__Required work__
Where the word "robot" appears in a line of the entries below, count that line and give the total alone.

[Collection entries]
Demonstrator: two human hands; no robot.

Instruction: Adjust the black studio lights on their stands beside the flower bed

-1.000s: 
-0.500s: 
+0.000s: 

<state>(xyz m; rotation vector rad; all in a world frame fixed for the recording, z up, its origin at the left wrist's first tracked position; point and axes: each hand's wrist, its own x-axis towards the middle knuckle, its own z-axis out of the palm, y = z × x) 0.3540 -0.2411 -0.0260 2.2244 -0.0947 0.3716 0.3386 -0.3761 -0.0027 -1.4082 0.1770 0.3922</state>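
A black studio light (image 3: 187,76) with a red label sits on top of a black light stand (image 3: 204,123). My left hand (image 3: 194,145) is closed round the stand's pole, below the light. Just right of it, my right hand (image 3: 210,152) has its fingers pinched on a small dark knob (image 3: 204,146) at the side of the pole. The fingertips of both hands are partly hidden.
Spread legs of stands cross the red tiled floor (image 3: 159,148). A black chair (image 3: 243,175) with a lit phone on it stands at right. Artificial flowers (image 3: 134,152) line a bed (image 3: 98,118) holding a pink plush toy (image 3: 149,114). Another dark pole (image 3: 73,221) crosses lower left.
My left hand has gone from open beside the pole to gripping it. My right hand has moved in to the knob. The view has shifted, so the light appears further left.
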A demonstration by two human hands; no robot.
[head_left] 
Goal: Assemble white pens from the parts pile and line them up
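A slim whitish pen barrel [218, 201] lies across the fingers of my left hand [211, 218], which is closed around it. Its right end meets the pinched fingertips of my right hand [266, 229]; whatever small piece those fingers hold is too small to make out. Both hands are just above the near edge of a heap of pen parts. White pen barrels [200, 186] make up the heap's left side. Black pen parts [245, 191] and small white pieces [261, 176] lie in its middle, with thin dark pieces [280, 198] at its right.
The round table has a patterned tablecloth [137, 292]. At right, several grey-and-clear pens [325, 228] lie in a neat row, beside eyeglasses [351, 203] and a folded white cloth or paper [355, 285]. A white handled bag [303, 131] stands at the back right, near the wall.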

__Response to this task__
2